Nana KSSJ bercerita tentang perjalanan hidupnya yang tidak lepas dari sastra dan menulis. Sastra itu menyentuh semua jurusan. Melanjutkan keterangannya, tentang hari ini di mana seharusnya anak-anak yang lahir itu pertama yang dikenal adalah bahasa ibu. Sebagai orang Jawa, ia  tidak percaya anak-anak mengenal itu. Banyak anak yang tidak kenal dengan Bahasa Jawa. Kemudian lagi ia menguatkan apa yang disampaikan  Alie Emje tentang bangun dari tidur dan tidur lagi membangun mimpi bagun lagi dan seterusnya. Sehingga harapan akan lahirnya buku berjudul “Dongeng Bangun Tidur” –kumpulan cermi (cerita mini) semoga terwujud, bukan sekedar mimpi.

Sekaligus membenarkan bahwa sastra adalah hal yang ilmiah. Tentang rencana program pendidikan menghapus Jurusan Bahasa di sekolah, Nana KSSJ secara pribadi hanya bisa prihatin, mungkin ada maksud baik lain dari kebiasaan adanya kebijakan baru penjabat baru.

Sambil menyungging simpul senyum, perempuan pendidik di sekolah swasta itu mengajak semua yang hadir untuk ikut bersama-sama membakar semangat yang lebih lagi bergeliat di Jepara, kumpulkan karya para pemuda sebanyak-banyaknya. Tapi sebelum keluar ke publik yang lebih luas harus digodog bersama.

Tentang unsur lisensia puitika Nana KSSJ menjelaskan sastra akan selalu berkaitan dengan lainnya. Artinya setiap karya sastra tidak cacat logika. Cerita tentang perjuangannya sejak tahun 2005 pernah ikut mengusulkan di depan Bupati, bahwa Jepara harus ada Dewan Kesenian dan memiliki Gedung Kesenian untuk berkegiatan. Alhamdulillah sekarang terwujud dan sedemikian bergairah kembali.

Sunardi Ks. pun menyambung lagi apa yang disampaikan Nana KSSJ tentang sastrawan. Menurutnya akademisi, sarjana, intelektual, termasuk kritikus itu sendiri adalah sastrawan. Lisensia puitika itu hak seorang penyair untuk merubah diksi, kata dengan ketentuan umum.

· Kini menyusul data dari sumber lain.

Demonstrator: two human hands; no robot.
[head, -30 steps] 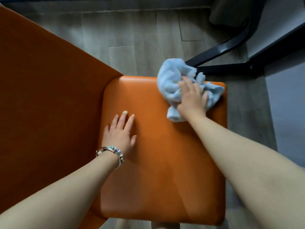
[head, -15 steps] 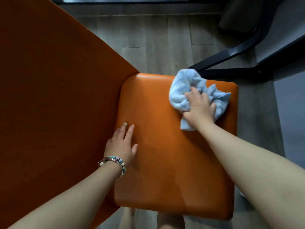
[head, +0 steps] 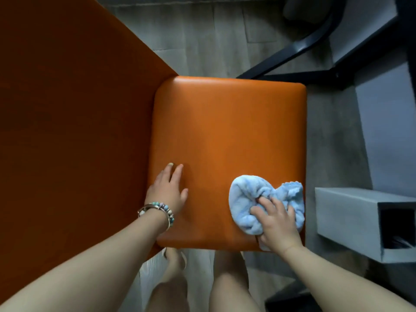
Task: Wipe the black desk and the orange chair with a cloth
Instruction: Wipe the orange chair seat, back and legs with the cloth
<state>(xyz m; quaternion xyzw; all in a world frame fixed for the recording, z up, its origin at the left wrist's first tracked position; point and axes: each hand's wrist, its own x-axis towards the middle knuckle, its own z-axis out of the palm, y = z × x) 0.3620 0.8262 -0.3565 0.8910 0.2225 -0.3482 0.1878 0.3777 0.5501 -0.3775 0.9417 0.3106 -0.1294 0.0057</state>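
Now the right hand (head: 278, 224) presses curled fingers into the bunched blue cloth (head: 252, 203) at the lower right corner of the orange chair (head: 225, 131); the left hand (head: 167, 191) lies flat, fingers straight, lower centre. One stroke further and the cloth may slide off the edge.

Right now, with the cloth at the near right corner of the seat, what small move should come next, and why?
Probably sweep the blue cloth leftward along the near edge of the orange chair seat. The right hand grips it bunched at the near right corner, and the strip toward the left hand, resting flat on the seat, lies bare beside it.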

Lalu tentang karya yang bisa menggerakkan anak muda, mungkin banyak yang berpikiran ketika sudah menjadi sastrawan terus ngapa ?.

Sunardi Ks. bercerita tentang seorang Pri Sandi, salah satu sastrawan yang bisa kuliah S2 dari karyanya. Bagaimana karya sastra bisa merubah kebijakan perundangan, menurutnya juga banyak catatan. Untuk menulis puisi, seorang penulis harus melakukan pendekatan riset, sehingga tidak hanya mengejar keindahan. Ada dua pilihan ; tulisan bagus tapi tidak bermanfaat untuk hari ini,  atau bermanfaat hari ini tapi tidak bagus secara teknis. Pentingnya proses dalam ber-puisi.

Berpindah kembali ke Alie Emje kemudian yang mengungkapkan,  bagaimana pun seorang penulis harus belajar ejaan dan membaca dengan serius. Karena setiap karya tulis mencerminkan penulisnya. Gelak tawa menjadi jeda dari setiap paparan dan pertanyaan. Memasuki waktu dzuhur suara adzan menjedai semua kemudian hening, menghormati waktu.

Acara kemudian dilanjutkan dengan perform kentrung progresif  Adamifa. Suasana yang hening menjadi syahdu. Dari syahdu perlahan-lahan menggelora ketika Aan Zahroni ikut berkolaborasi berpuisi dengan iringan Adamifa.

Lebih bergelora lagi ketika Yadi Donk, seorang penyandang difable membaca puisi “Rindu Cahaya” karya Didid Endro  yang    kemudian ditemani oleh Aminan Basyarie menuliskan puisi di sela obrolan nan kian menghangat.